- _INFORMATION SHOWN_:
■ ■ ■ ■

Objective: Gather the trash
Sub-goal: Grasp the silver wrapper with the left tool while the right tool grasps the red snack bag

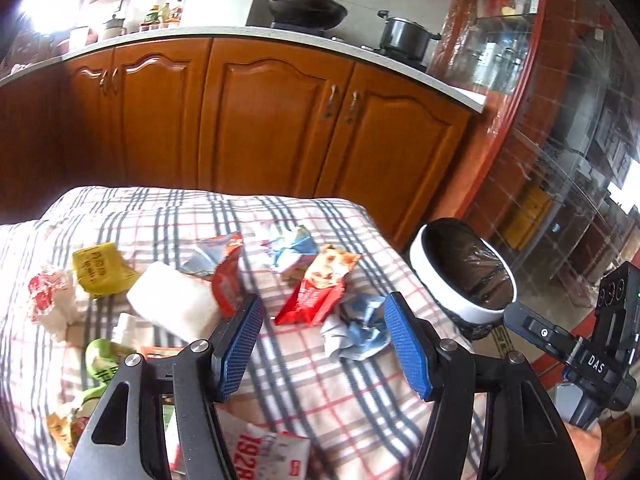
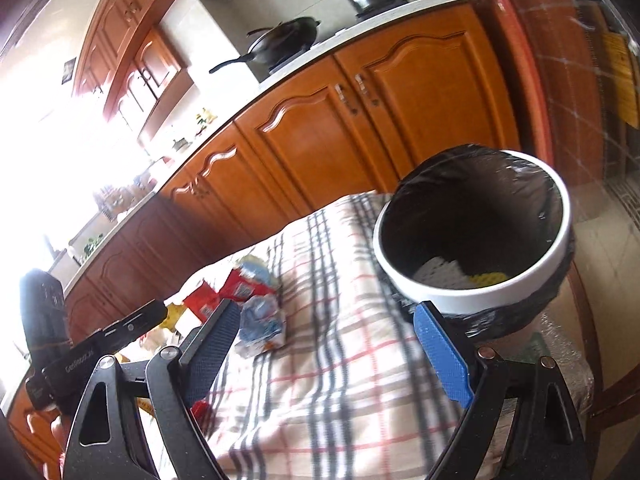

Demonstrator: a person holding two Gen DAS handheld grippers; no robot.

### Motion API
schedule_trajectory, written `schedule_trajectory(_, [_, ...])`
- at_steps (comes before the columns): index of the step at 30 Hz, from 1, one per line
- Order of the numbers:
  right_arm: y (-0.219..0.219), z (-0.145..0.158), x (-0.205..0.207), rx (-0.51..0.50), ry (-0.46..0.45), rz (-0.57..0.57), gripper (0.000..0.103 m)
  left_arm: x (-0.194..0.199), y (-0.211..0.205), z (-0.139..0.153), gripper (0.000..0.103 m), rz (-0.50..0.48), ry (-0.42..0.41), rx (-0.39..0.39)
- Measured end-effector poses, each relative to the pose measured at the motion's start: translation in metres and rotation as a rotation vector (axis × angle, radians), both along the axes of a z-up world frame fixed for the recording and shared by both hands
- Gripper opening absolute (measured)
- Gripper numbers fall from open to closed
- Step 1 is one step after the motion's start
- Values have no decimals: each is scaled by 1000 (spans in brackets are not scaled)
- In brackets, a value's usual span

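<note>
L gripper [image 1: 324, 344] jaws apart, nothing between, hovering over checked cloth [image 1: 312, 392] on the bench. R gripper [image 2: 332, 352] also wide apart, empty, right pad [image 2: 440, 356] just beside the bin [image 2: 472, 304].

Trash on cloth: blue/white paper ball [image 1: 356, 332] just ahead of L gripper, nearer its right pad; red wrapper [image 1: 316, 292] touching it on the left; white pack [image 1: 176, 304] w/ red pouch [image 1: 226, 276] against it; yellow wrapper [image 1: 102, 268] further left; blue/white wrapper [image 1: 288, 248] behind red one; green pack [image 1: 104, 360] and "1928" bag [image 1: 260, 452] near the cam.

Bin: white rim, black liner, at cloth's right edge. Inside, R view: white and yellow bits at the bottom [image 2: 460, 276].

Bkgd: wood cabinets [image 1: 272, 120], wok [image 1: 308, 8], pot [image 1: 404, 36].
</note>
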State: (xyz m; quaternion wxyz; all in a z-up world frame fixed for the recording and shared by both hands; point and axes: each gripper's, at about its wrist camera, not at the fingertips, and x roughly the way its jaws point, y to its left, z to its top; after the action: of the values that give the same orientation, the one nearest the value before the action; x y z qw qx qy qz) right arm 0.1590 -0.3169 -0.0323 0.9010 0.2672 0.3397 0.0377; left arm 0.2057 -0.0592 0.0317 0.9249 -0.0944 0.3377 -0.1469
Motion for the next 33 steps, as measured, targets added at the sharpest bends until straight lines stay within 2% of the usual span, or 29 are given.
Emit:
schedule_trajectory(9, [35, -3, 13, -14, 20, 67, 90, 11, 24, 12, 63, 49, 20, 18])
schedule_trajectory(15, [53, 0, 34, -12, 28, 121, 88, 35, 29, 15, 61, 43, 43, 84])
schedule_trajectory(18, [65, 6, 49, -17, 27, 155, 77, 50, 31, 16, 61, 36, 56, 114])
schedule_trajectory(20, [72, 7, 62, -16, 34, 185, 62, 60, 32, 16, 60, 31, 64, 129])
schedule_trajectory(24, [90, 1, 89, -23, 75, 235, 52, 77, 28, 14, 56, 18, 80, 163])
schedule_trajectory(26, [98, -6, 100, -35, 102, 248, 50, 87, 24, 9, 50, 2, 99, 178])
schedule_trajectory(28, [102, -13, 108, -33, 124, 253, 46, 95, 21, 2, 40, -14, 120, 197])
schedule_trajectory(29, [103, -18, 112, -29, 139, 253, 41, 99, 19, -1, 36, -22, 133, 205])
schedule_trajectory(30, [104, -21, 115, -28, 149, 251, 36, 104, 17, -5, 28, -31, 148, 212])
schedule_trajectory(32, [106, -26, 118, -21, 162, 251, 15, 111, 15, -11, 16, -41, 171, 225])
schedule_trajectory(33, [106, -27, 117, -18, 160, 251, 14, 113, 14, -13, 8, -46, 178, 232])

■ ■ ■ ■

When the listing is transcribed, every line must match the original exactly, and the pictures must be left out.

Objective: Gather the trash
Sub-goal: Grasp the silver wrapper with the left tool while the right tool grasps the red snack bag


Demonstrator: a person holding two Gen DAS handheld grippers; no robot.

### Motion API
schedule_trajectory, written `schedule_trajectory(_, [_, ...])`
- at_steps (comes before the columns): index of the step at 30 Hz, from 1, one per line
- Order of the numbers:
  right_arm: y (-0.219..0.219), z (-0.145..0.158), x (-0.205..0.207), rx (-0.51..0.50), ry (-0.46..0.45), rz (-0.57..0.57), gripper (0.000..0.103 m)
  left_arm: x (-0.194..0.199), y (-0.211..0.205), z (-0.139..0.153), gripper (0.000..0.103 m), rz (-0.50..0.48), ry (-0.42..0.41), rx (-0.39..0.39)
- Measured end-effector poses, each relative to the pose measured at the motion's start: translation in metres and rotation as a rotation vector (axis × angle, radians), both along the axes of a z-up world frame fixed for the recording and shared by both hands
- Gripper opening absolute (measured)
- Gripper numbers fall from open to closed
- Step 1 is one step after the motion's start
- Values have no decimals: each is scaled by 1000 (spans in brackets are not scaled)
- In brackets, a value's usual span

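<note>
L gripper [image 1: 324, 344] jaws apart, nothing between, hovering over checked cloth [image 1: 312, 392] on the bench. R gripper [image 2: 332, 352] also wide apart, empty, right pad [image 2: 440, 356] just beside the bin [image 2: 472, 304].

Trash on cloth: blue/white paper ball [image 1: 356, 332] just ahead of L gripper, nearer its right pad; red wrapper [image 1: 316, 292] touching it on the left; white pack [image 1: 176, 304] w/ red pouch [image 1: 226, 276] against it; yellow wrapper [image 1: 102, 268] further left; blue/white wrapper [image 1: 288, 248] behind red one; green pack [image 1: 104, 360] and "1928" bag [image 1: 260, 452] near the cam.

Bin: white rim, black liner, at cloth's right edge. Inside, R view: white and yellow bits at the bottom [image 2: 460, 276].

Bkgd: wood cabinets [image 1: 272, 120], wok [image 1: 308, 8], pot [image 1: 404, 36].
</note>
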State: (xyz m; quaternion wxyz; all in a z-up world frame fixed for the recording and shared by both hands; point and axes: each gripper's, at about its wrist camera, not at the fingertips, and x roughly the way its jaws point, y to its left, z to its top; after the action: of the values that give the same orientation, the one nearest the value before the action; x y z qw qx qy qz) right arm 0.1590 -0.3169 -0.0323 0.9010 0.2672 0.3397 0.0377; left arm 0.2057 -0.0592 0.0317 0.9249 -0.0944 0.3377 -0.1469
Motion for the next 33 steps, as measured, targets added at the sharpest bends until straight lines stay within 2% of the usual span, or 29 are given.
Emit:
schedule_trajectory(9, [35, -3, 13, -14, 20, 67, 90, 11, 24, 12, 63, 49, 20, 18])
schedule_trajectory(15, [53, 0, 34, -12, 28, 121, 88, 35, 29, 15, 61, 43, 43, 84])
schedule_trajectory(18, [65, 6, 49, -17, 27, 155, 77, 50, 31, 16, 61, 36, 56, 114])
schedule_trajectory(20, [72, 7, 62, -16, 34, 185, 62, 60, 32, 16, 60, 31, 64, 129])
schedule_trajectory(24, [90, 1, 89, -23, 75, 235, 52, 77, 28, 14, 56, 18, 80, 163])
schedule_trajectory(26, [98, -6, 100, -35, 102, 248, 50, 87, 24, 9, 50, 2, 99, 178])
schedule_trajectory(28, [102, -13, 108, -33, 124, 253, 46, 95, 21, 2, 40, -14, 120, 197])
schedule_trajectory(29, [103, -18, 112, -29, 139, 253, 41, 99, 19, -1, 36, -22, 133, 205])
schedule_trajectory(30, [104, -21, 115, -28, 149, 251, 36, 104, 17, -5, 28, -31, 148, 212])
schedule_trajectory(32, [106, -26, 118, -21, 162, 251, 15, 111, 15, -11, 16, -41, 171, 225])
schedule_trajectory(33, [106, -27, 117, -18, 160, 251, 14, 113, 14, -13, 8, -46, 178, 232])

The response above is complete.